Source data below:
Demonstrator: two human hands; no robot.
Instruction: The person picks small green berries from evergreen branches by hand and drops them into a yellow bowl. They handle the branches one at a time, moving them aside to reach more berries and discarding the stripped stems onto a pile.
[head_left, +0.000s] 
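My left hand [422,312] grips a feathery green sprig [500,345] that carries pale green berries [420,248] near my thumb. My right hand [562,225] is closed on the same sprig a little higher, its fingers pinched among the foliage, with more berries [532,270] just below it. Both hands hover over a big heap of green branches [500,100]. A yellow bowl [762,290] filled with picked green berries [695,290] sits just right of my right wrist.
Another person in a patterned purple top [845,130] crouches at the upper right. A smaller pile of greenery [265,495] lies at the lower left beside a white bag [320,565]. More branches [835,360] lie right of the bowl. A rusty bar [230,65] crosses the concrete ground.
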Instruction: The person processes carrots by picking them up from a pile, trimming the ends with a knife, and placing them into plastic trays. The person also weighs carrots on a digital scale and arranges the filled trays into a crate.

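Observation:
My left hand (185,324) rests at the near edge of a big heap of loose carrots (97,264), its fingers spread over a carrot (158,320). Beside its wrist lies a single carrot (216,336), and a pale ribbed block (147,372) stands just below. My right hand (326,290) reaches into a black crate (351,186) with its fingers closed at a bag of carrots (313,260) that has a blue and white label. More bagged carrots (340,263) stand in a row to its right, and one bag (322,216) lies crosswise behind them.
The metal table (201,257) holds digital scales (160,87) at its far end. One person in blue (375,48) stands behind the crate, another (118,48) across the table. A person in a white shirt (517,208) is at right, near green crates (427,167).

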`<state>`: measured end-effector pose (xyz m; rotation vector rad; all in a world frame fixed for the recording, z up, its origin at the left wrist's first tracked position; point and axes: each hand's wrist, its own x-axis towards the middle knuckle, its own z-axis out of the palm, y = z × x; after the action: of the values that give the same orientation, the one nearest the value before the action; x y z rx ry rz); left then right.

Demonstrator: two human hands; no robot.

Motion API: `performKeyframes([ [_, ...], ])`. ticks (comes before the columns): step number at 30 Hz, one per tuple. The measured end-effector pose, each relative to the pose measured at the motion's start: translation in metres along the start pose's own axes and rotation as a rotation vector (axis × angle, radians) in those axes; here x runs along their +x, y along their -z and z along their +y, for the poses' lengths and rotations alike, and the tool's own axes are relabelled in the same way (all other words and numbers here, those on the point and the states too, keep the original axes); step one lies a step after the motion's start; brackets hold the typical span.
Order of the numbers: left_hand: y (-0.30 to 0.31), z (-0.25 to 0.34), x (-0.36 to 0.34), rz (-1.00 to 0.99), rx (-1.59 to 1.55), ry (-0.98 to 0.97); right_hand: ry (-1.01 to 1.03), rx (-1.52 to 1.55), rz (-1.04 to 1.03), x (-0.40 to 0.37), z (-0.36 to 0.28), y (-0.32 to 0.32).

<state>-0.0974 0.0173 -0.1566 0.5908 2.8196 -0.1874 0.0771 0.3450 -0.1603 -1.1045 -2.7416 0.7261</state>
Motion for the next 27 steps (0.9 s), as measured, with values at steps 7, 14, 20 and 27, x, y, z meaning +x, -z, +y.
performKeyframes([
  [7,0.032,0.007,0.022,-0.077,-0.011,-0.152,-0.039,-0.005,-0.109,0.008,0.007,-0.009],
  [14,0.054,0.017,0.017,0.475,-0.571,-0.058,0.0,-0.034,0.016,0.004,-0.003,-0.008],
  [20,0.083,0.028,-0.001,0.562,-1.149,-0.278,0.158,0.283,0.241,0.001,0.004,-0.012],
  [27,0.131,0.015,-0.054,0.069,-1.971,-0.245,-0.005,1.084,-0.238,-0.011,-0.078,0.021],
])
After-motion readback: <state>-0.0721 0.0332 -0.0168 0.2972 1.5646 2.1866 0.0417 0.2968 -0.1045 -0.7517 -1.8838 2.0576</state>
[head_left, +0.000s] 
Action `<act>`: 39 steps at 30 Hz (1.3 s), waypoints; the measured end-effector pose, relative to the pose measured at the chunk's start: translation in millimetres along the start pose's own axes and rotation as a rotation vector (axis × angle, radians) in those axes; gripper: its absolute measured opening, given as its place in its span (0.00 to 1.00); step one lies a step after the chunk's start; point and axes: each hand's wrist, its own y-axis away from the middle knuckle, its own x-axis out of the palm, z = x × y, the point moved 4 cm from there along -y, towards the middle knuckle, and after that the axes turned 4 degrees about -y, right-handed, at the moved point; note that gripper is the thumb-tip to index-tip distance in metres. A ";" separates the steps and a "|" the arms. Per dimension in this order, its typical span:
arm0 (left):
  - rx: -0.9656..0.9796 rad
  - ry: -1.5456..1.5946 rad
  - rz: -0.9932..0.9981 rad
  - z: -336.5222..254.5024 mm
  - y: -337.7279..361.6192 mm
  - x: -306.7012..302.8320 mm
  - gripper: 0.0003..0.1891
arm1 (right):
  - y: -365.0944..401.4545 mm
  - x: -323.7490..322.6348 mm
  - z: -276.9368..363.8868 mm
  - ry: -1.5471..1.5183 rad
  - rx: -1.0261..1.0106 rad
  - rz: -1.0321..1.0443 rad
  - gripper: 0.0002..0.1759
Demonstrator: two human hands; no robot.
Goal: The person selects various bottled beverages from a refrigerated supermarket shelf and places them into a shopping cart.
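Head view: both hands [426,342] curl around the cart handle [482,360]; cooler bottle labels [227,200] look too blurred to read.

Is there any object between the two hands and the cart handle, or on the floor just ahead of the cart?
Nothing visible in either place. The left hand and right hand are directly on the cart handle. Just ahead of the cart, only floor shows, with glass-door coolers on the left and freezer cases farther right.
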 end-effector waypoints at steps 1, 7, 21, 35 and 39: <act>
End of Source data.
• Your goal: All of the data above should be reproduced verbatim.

• Task response:
Demonstrator: two human hands; no robot.
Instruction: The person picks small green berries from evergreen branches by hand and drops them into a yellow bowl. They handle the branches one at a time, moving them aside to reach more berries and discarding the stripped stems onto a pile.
[head_left, +0.000s] 
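My left hand [422,312] grips a feathery green sprig [500,345] that carries pale green berries [420,248] near my thumb. My right hand [562,225] is closed on the same sprig a little higher, its fingers pinched among the foliage, with more berries [532,270] just below it. Both hands hover over a big heap of green branches [500,100]. A yellow bowl [762,290] filled with picked green berries [695,290] sits just right of my right wrist.
Another person in a patterned purple top [845,130] crouches at the upper right. A smaller pile of greenery [265,495] lies at the lower left beside a white bag [320,565]. More branches [835,360] lie right of the bowl. A rusty bar [230,65] crosses the concrete ground.
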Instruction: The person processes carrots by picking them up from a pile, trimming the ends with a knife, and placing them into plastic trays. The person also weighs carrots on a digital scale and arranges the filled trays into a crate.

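Observation:
My left hand (185,324) rests at the near edge of a big heap of loose carrots (97,264), its fingers spread over a carrot (158,320). Beside its wrist lies a single carrot (216,336), and a pale ribbed block (147,372) stands just below. My right hand (326,290) reaches into a black crate (351,186) with its fingers closed at a bag of carrots (313,260) that has a blue and white label. More bagged carrots (340,263) stand in a row to its right, and one bag (322,216) lies crosswise behind them.
The metal table (201,257) holds digital scales (160,87) at its far end. One person in blue (375,48) stands behind the crate, another (118,48) across the table. A person in a white shirt (517,208) is at right, near green crates (427,167).
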
`<state>`: measured end-effector pose (xyz m; rotation vector rad; all in a world frame fixed for the recording, z up, its origin at the left wrist's first tracked position; point and axes: each hand's wrist, its own x-axis towards the middle knuckle, its own z-axis out of the palm, y = z × x; after the action: of the values that give the same orientation, the one nearest the value before the action; x y z rx ry rz); left then right.

Demonstrator: two human hands; no robot.

Motion API: `performKeyframes([ [_, ...], ])`. ticks (comes before the columns): step number at 30 Hz, one per tuple. The measured end-effector pose, each relative to the pose measured at the motion's start: translation in metres along the start pose's own axes and rotation as a rotation vector (axis × angle, radians) in those axes; here x runs along their +x, y along their -z and z along their +y, for the poses' lengths and rotations alike, and the tool's own axes are relabelled in the same way (all other words and numbers here, those on the point and the states too, keep the original axes); step one lies a step after the motion's start; brackets hold the typical span.
Order of the numbers: left_hand: y (-0.30 to 0.31), z (-0.25 to 0.34), x (-0.36 to 0.34), rz (-1.00 to 0.99), rx (-1.59 to 1.55), ry (-0.98 to 0.97); right_hand: ry (-1.01 to 1.03), rx (-1.52 to 1.55), rz (-1.04 to 1.03), x (-0.40 to 0.37), z (-0.36 to 0.28), y (-0.32 to 0.32).

<state>-0.0974 0.0173 -0.1566 0.5908 2.8196 -0.1874 0.0771 0.3450 -0.1603 -1.1045 -2.7416 0.7261</state>
Motion for the next 27 steps (0.9 s), as measured, with values at steps 7, 14, 20 and 27, x, y, z meaning +x, -z, +y.
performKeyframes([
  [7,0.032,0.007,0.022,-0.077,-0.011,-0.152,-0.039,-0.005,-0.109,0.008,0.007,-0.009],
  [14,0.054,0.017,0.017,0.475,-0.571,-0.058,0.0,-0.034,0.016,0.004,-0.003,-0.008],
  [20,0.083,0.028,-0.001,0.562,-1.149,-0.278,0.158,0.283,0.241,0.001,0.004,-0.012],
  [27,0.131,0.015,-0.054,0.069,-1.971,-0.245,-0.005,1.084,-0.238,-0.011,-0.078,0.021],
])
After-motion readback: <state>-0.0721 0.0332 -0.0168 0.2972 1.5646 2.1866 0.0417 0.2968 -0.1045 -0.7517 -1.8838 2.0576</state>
[head_left, +0.000s] 
Action `<act>`: 39 steps at 30 Hz (1.3 s), waypoints; the measured end-effector pose, relative to the pose measured at the chunk's start: translation in millimetres along the start pose's own axes and rotation as a rotation vector (axis × angle, radians) in those axes; gripper: its absolute measured opening, given as its place in its span (0.00 to 1.00); step one lies a step after the chunk's start; point and axes: each hand's wrist, its own y-axis away from the middle knuckle, its own x-axis out of the palm, z = x × y, the point moved 4 cm from there along -y, towards the middle knuckle, and after that the axes turned 4 degrees about -y, right-handed, at the moved point; note that gripper is the thumb-tip to index-tip distance in metres. A ";" separates the steps and a "|" the arms. Per dimension in this order, its typical span:
arm0 (left):
  - rx: -0.9656..0.9796 rad
  - ry: -1.5456..1.5946 rad
  - rz: -0.9932..0.9981 rad
  - z: -336.5222..254.5024 mm
  - y: -337.7279..361.6192 mm
  - x: -306.7012..302.8320 mm
  - gripper: 0.0003..0.1891
arm1 (right):
  - y: -365.0944..401.4545 mm
  - x: -323.7490..322.6348 mm
  - z: -276.9368..363.8868 mm
  - ry: -1.5471..1.5183 rad
  - rx: -1.0261..1.0106 rad
  - rz: -1.0321..1.0443 rad
  - gripper: 0.0002..0.1759
Demonstrator: two human hands; no robot.
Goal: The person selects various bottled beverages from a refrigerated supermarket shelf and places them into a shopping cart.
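Head view: both hands [426,342] curl around the cart handle [482,360]; cooler bottle labels [227,200] look too blurred to read.

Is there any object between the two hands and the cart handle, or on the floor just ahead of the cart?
Nothing visible in either place. The left hand and right hand are directly on the cart handle. Just ahead of the cart, only floor shows, with glass-door coolers on the left and freezer cases farther right.
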 end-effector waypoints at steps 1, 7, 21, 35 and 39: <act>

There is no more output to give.